US Energy Sec. Richardson issues California order

With California on the brink of blackouts Thursday for the second time this week, US Energy Sec. Bill Richardson formally issued an emergency order requiring generators and marketers to make power available to the California grid operator. The Federal Energy Regulatory Commission, which governs interstate transportation of natural gas and electricity, is scheduled to issue its formal rule changes for the California market Friday afternoon


Kate Thomas
OGJ Online

With California on the brink of blackouts Thursday for the second time this week, US Energy Sec. Bill Richardson formally issued an emergency order requiring generators and marketers to make power available to the California grid operator.

The Federal Energy Regulatory Commission (FERC), which governs interstate transportation of natural gas and electricity, delayed issuing its formal rule changes for the California market until Friday afternoon. It had planned on issuing them in the morning.

Under Richardson's order, electricity suppliers will be required to make power available to the California Independent System Operator during emergencies, if the suppliers have power in excess of the amount needed to satisfy service to firm customers. Suppliers that have provided power to the California Power Exchange and the ISO in the last 30 days that have firm capacity available would also be subject to the order.

Under the order, the ISO must notify suppliers how much is needed by 9 a.m. on the day before the requested service. The ISO must allocate the requests in proportion to the amount of each supplier's available power.

The order is effective until Dec. 21, unless modified. If the ISO and the supplier cannot agree on a price, the Federal Energy Regulatory Commission will determine the "just and reasonable rate" at a later date, under Richardson's order.

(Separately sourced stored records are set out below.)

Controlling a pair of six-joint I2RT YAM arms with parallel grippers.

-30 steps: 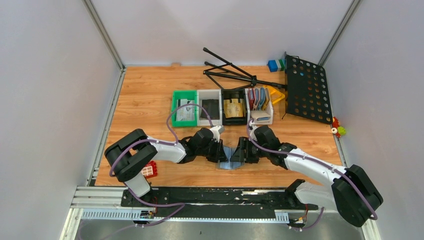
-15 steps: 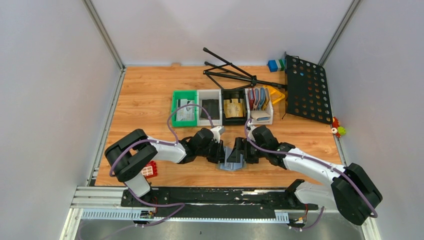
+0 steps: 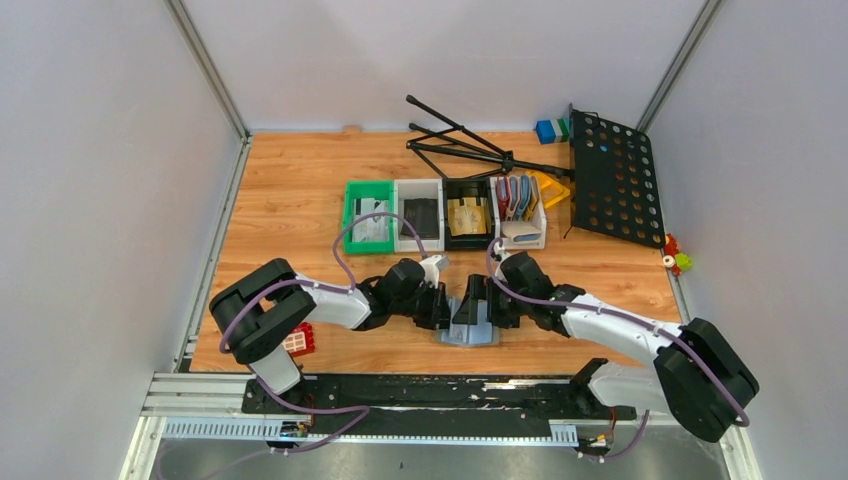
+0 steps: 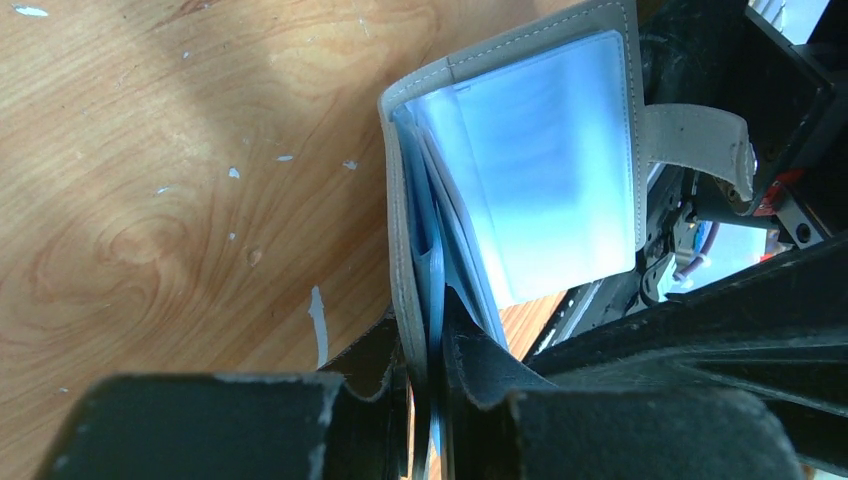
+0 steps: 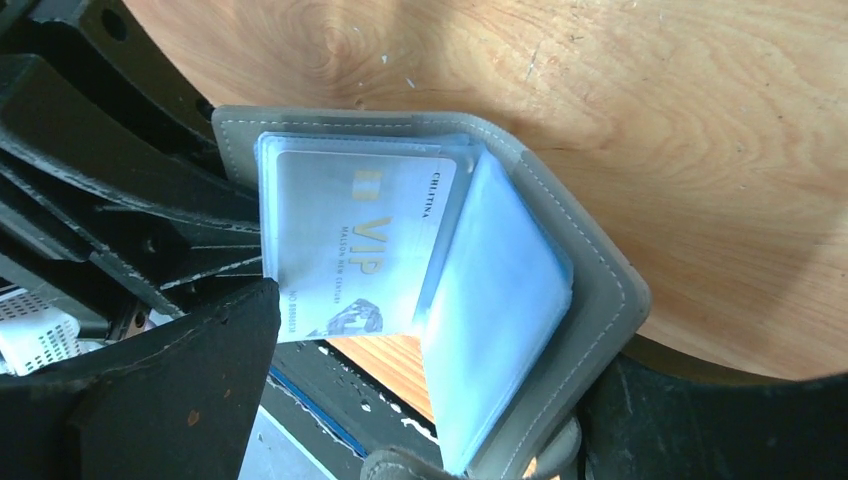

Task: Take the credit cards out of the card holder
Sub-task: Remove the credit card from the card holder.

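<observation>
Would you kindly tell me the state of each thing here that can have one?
card holder, open, its halves at an angle.
closure strap, undone.
VIP credit card, tucked inside the card holder, not yet out.
left end effector, shut on the card holder.
right end effector, open around the card holder.

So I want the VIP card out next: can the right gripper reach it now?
Probably yes: the left gripper holds the card holder open, and the VIP card sticks out beside the open right gripper.
</observation>
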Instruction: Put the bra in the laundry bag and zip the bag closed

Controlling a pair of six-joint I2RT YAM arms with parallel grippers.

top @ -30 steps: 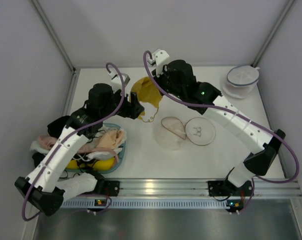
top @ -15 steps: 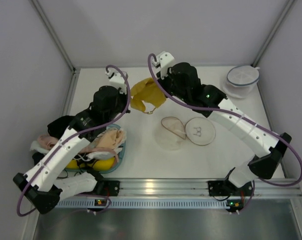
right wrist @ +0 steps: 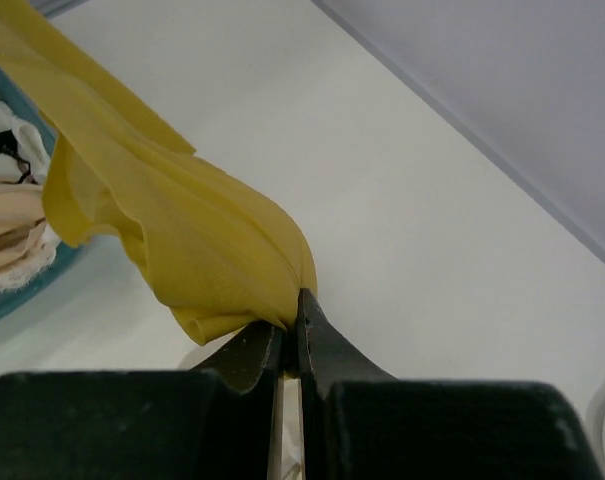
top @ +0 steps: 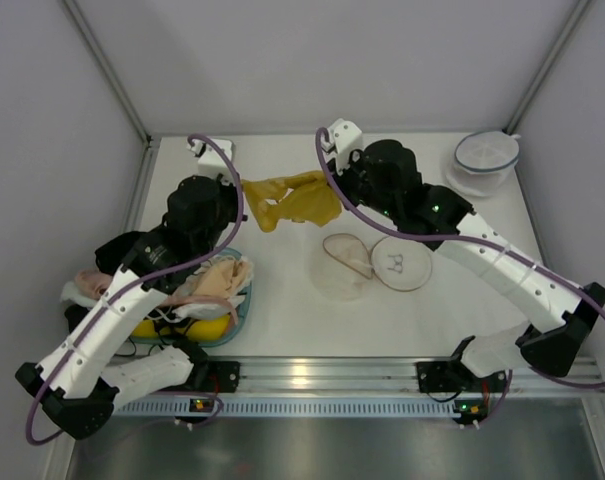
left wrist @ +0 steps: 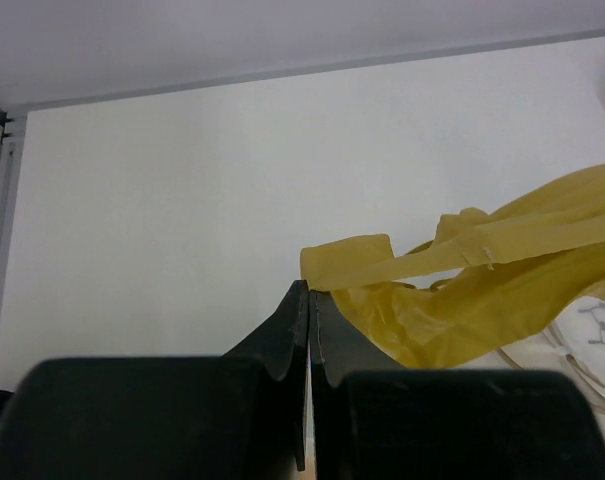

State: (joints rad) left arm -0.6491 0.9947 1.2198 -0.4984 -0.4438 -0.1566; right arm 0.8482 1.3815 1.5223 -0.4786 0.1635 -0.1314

"Emergency orders should be issued sparingly," Richardson said. "However, I am deeply concerned about the reliability of California's grid. I urge suppliers to act in a responsible manner that will help keep the lights on."

Richardson initially acted Wednesday after power suppliers threatened to halt sales to California for fear they might not be paid by the state's biggest utilities, now strapped by more than $8 billion in power costs. To keep the lights on in the state, Richardson said the federal government would require all generators and marketers to sell power to California at set prices.

TransAlta Corp. offered to sell power to the ISO Thursday, said Dan Pigeon, director of wholesale marketing, "but they have not accepted our offer." Pigeon acknowledged the Canadian company, which owns the 1,340 Mw coal-fired Centralia power plant in Washington state, previously had discussions with the ISO about "credit support. We are an investor-owned business and we have to be conscious of that."

Based on those discussions, TransAlta "helped them out in preventing a Stage 3 emergency," Wednesday, Pigeon said.

Responding to Richardson's order, the Bonneville Power Administration (BPA) said it sent hydroelectric power from dams in Oregon and Washington California Thursday to help meet peak evening loads. Earlier in the day, ISO officials warned of rolling blackouts if it could not import additional power into the state.

However, California must return power to BPA on a two-for-one exchange basis. At least half of the return must occur within 24 hours of BPA deliveries. BPA said the remainder of the exchange can occur during nighttime hours and weekends when loads are relatively low.